» TASK DIRECTIONS
Going down the data below, set down exactly the line with "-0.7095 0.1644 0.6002" and each line after it through the line with "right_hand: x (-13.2"; no other lines.

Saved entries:
....

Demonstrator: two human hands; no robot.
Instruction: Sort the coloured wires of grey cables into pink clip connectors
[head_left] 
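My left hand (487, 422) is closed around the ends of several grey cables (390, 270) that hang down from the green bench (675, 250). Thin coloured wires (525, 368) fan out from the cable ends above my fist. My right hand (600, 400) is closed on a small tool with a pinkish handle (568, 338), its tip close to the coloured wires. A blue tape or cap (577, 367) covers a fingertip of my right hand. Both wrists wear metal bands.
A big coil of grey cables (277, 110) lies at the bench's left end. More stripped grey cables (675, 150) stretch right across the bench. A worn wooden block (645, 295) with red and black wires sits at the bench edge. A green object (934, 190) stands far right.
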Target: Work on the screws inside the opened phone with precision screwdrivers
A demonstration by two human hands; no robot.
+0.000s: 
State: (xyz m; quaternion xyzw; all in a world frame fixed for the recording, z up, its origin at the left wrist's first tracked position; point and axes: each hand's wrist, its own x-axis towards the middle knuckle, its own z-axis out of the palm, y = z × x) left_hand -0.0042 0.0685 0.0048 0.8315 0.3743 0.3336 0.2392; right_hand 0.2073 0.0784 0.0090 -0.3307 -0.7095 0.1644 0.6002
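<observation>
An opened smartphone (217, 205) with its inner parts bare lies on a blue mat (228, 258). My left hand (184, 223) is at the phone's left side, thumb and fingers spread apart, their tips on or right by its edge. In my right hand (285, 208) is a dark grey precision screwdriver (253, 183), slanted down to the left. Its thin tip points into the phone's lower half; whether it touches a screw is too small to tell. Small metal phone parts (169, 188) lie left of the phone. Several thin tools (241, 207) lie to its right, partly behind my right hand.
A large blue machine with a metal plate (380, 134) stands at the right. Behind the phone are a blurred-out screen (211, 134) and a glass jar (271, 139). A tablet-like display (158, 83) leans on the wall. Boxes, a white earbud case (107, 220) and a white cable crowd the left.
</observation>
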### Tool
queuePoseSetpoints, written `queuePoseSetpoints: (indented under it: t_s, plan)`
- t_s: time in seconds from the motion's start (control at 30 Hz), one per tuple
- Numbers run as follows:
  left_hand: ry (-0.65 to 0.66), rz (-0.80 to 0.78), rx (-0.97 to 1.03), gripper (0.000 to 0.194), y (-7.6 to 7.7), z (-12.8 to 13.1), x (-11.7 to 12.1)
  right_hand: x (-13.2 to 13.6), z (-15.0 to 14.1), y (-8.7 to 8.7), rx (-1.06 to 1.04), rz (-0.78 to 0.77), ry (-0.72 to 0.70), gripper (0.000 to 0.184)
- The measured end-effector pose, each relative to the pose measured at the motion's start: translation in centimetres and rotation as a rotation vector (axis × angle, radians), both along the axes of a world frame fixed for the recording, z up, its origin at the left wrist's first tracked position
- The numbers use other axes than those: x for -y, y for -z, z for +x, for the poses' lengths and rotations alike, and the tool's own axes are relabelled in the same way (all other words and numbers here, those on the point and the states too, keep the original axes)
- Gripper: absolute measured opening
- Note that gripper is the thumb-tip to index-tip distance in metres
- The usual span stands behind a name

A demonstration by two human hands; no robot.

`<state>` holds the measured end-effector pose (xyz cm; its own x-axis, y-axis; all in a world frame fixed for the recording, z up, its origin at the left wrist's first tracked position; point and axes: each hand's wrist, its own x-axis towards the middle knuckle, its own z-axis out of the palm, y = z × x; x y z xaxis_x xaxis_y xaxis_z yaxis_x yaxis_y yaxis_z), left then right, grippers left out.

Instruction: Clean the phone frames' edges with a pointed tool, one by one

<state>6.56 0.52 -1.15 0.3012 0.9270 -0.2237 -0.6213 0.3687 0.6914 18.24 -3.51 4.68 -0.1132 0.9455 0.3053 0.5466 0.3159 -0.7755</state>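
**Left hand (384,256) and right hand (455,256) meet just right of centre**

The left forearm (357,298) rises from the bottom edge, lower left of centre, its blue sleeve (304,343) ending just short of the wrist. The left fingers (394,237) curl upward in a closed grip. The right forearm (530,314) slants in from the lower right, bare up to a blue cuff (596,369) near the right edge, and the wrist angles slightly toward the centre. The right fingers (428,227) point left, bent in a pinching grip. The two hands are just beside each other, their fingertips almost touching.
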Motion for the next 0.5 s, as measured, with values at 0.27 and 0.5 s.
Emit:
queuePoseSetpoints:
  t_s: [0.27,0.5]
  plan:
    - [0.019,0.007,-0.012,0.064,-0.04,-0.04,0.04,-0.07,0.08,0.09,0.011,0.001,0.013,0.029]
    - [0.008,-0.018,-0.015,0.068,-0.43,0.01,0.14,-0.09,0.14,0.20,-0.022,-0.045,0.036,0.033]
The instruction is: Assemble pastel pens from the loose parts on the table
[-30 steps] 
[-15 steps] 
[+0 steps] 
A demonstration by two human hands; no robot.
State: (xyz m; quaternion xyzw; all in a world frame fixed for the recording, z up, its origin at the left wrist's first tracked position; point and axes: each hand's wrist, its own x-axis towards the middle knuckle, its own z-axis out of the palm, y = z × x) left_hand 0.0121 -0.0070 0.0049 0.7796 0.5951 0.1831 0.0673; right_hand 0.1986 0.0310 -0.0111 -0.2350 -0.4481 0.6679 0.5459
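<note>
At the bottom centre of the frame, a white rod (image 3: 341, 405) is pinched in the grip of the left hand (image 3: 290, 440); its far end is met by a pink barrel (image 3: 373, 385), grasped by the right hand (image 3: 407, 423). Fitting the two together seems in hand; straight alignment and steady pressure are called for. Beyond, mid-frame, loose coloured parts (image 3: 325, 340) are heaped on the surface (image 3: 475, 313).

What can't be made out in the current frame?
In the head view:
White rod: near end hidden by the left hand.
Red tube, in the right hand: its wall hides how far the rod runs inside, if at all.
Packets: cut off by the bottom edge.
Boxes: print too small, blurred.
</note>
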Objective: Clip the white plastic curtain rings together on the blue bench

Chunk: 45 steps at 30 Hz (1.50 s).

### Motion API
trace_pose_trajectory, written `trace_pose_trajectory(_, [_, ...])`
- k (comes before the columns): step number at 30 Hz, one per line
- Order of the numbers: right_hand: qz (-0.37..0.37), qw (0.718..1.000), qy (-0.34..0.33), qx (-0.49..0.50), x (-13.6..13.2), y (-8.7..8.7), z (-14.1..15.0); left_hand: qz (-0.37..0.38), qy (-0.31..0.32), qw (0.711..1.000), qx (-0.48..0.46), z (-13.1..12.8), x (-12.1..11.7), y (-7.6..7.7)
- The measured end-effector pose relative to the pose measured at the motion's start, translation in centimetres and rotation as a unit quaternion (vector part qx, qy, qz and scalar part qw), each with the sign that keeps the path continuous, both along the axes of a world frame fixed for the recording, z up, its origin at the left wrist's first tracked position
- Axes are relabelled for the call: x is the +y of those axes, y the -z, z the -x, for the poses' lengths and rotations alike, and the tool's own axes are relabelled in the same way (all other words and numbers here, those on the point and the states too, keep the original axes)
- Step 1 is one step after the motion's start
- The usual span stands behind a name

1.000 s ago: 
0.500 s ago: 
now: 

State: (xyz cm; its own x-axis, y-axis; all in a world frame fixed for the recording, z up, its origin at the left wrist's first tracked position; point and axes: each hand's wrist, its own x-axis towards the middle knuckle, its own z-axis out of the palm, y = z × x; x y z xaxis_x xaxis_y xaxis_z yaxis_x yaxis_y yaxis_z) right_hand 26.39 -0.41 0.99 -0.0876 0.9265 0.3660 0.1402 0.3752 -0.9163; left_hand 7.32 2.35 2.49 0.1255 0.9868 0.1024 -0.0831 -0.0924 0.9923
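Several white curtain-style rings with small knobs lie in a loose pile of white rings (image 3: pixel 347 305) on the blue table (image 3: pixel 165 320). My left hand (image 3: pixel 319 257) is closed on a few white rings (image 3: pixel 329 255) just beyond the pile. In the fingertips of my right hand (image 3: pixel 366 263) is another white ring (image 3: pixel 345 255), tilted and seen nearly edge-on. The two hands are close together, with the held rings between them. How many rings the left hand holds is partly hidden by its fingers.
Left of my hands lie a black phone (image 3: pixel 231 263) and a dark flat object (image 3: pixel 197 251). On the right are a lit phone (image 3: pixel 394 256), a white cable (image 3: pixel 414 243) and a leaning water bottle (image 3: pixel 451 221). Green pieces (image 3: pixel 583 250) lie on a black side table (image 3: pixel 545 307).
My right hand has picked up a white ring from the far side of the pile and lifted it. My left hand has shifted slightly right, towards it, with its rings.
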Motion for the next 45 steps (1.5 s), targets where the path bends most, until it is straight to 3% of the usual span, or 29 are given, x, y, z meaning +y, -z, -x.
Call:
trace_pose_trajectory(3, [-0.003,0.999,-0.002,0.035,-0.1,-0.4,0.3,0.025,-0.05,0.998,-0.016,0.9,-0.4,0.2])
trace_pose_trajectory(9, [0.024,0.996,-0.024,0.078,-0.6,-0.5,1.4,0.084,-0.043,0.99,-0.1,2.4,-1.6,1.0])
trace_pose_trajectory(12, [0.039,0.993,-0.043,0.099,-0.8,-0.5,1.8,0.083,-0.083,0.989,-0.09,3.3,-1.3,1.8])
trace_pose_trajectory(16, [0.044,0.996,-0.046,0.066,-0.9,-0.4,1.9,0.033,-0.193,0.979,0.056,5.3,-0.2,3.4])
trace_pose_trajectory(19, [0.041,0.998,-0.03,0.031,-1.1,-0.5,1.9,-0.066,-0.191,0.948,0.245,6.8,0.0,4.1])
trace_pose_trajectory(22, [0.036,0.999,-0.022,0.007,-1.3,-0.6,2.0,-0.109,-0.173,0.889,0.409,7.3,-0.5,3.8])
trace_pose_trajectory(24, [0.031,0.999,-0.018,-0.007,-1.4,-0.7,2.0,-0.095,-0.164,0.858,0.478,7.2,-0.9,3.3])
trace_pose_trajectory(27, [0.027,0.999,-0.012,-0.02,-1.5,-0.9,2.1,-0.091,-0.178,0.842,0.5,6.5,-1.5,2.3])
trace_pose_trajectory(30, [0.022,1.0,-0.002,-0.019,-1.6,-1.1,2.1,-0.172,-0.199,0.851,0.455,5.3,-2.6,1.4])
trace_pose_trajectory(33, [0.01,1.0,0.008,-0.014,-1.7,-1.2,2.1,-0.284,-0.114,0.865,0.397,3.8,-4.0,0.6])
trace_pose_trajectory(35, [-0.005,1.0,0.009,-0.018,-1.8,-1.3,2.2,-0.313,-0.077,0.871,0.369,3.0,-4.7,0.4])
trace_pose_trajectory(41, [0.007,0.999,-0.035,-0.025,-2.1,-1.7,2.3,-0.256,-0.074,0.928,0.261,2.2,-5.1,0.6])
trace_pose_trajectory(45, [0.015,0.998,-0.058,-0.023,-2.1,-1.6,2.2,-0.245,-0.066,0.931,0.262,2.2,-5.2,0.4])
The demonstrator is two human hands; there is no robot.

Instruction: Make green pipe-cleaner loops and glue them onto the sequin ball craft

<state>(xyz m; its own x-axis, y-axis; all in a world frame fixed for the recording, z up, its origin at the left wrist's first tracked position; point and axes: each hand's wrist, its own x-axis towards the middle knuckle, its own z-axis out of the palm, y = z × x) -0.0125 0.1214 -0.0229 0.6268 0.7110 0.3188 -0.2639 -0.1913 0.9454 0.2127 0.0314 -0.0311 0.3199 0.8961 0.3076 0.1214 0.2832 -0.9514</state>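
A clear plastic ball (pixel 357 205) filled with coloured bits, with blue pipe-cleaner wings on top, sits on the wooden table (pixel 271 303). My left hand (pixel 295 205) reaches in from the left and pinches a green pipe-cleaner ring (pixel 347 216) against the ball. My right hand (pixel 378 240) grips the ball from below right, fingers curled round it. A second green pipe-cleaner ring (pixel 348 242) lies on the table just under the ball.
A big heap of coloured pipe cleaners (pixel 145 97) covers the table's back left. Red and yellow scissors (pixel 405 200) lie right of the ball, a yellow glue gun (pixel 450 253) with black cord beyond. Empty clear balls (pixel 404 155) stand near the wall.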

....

» ANSWER TO THIS TASK
State: (xyz m; quaternion xyzw; all in a world frame fixed for the recording, z up, its origin at the left wrist's first tracked position; point and axes: each hand's wrist, its own x-axis towards the middle knuckle, its own z-axis out of the palm, y = z × x) left_hand -0.0042 0.0685 0.0048 0.8315 0.3743 0.3336 0.2392; right_hand 0.2073 0.0784 0.0090 -0.3307 -0.7095 0.1644 0.6002
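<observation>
An opened smartphone (217, 205) with its inner parts bare lies on a blue mat (228, 258). My left hand (184, 223) is at the phone's left side, thumb and fingers spread apart, their tips on or right by its edge. In my right hand (285, 208) is a dark grey precision screwdriver (253, 183), slanted down to the left. Its thin tip points into the phone's lower half; whether it touches a screw is too small to tell. Small metal phone parts (169, 188) lie left of the phone. Several thin tools (241, 207) lie to its right, partly behind my right hand.
A large blue machine with a metal plate (380, 134) stands at the right. Behind the phone are a blurred-out screen (211, 134) and a glass jar (271, 139). A tablet-like display (158, 83) leans on the wall. Boxes, a white earbud case (107, 220) and a white cable crowd the left.
</observation>
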### Tool
queuePoseSetpoints, written `queuePoseSetpoints: (indented under it: t_s, plan)`
- t_s: time in seconds from the motion's start (control at 30 Hz), one per tuple
- Numbers run as follows:
  left_hand: ry (-0.65 to 0.66), rz (-0.80 to 0.78), rx (-0.97 to 1.03), gripper (0.000 to 0.194), y (-7.6 to 7.7), z (-12.8 to 13.1), x (-11.7 to 12.1)
  right_hand: x (-13.2 to 13.6), z (-15.0 to 14.1), y (-8.7 to 8.7), rx (-1.06 to 1.04), rz (-0.78 to 0.77), ry (-0.72 to 0.70), gripper (0.000 to 0.184)

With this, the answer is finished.